It appears travel-related books are just about all I read these days. Call it a professional habit or just an addiction to travel.

Here are eight books that will make you want to pack your bags and travel.

Botswana time - Will Randall

Will Randall travels with a purpose, as well as an outrageous sense of fortune. In Botswana he was taken up by a headmaster to teach a class of six year olds at The River of Life school. They are football crazy and one of Will's jobs is to take them to play neighbouring (sometimes as much as 100 miles away) schools. Camping enroute or staying in farms and rural villages, often travelling by foot or dug-out punts, thousands of antelope, elephant, buffalo and zebra follow their progress. The sound of lions, leopards and hyenas become the soundtrack of their dreams. Against all the odds they find themselves preparing for the Grand Final of the season - the titanic clash with arch rivals, Victoria Falls Primary school. Both an endearing personal story and a travel book about a little-known but highly successful country.

Adventure Coordinators review: Enjoyable endearing read. The part where he is a tour guide in Africa was thoroughly recognizable. 8 out of 10

This cold heaven: Seven Seasons in Greenland - Gretel Ehrlich

For the last decade, Gretel Ehrlich has been obsessed by an island, a terrain, a culture, and the treacherous beauty of a world that is defined by ice.

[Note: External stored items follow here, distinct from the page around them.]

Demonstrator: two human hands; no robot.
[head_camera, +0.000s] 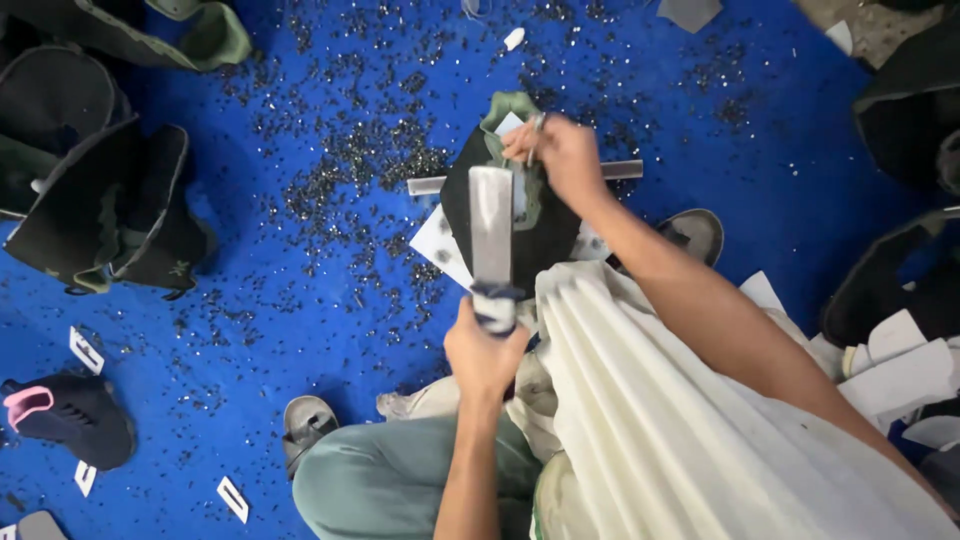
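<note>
My left hand (484, 352) grips the wrapped handle of a wide flat metal blade (491, 222) that points away from me. The blade lies over a black shoe upper (548, 235) with a green lining, which rests on a metal bar (624, 169) running crosswise. My right hand (562, 150) pinches a small thin metal piece at the upper's top edge, by the green lining (512, 105). White paper pieces (437, 243) stick out from under the upper. My cream-coloured garment (680, 420) covers my lap.
A blue floor sheet (320, 300) is strewn with many tiny dark scraps. Black and green shoe uppers (110, 205) are stacked at the left, more dark uppers (905, 100) at the right, with white card pieces (900, 375). A pink-lined black shoe (70, 420) lies lower left.
</note>
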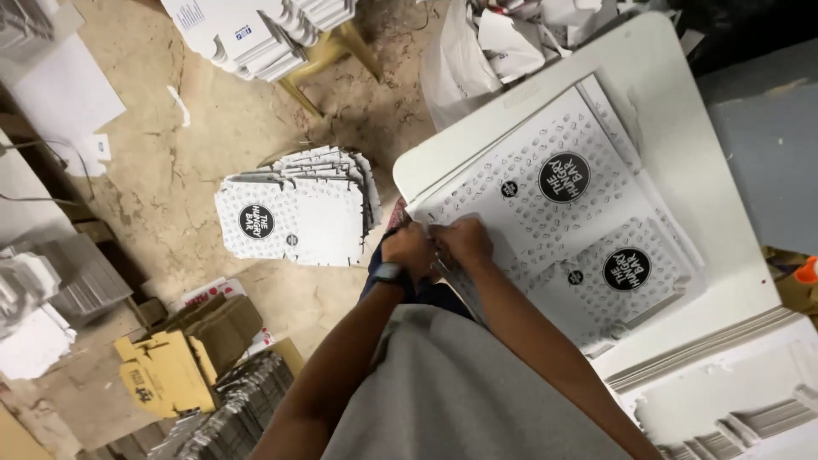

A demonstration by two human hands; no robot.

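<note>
A flat white printed cardboard box blank (562, 213) with two round black marks lies on a white table (682, 128). Both my hands pinch its near left edge. My left hand (407, 250), with a dark watch at the wrist, grips the edge flap. Right beside it, my right hand (462, 241) is closed on the same edge. My grey shirt fills the lower middle of the view.
A stack of the same printed blanks (294, 209) sits on the dirt floor to the left. More white stacks (256, 34) rest on a yellow stool at the top. Brown and yellow cardboard (183, 358) lies lower left. Cut white sheets (733, 400) lie at the lower right.
</note>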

In This Cold Heaven she combines the story of her travels with history and cultural anthropology to reveal a Greenland that few of us could otherwise imagine.

Ehrlich unlocks the secrets of this severe land and those who live there; a hardy people who still travel by dogsled and kayak and prefer the mystical four months a year of endless darkness to the gentler summers without night. She discovers the twenty-three words the Inuit have for ice, befriends a polar bear hunter, and comes to agree with the great Danish-Inuit explorer Knud Rasmussen that “all true wisdom is only to be found far from the dwellings of man, in great solitudes.”

This Cold Heaven is at once a thrilling adventure story and a meditation on the clarity of life at the extreme edge of the world.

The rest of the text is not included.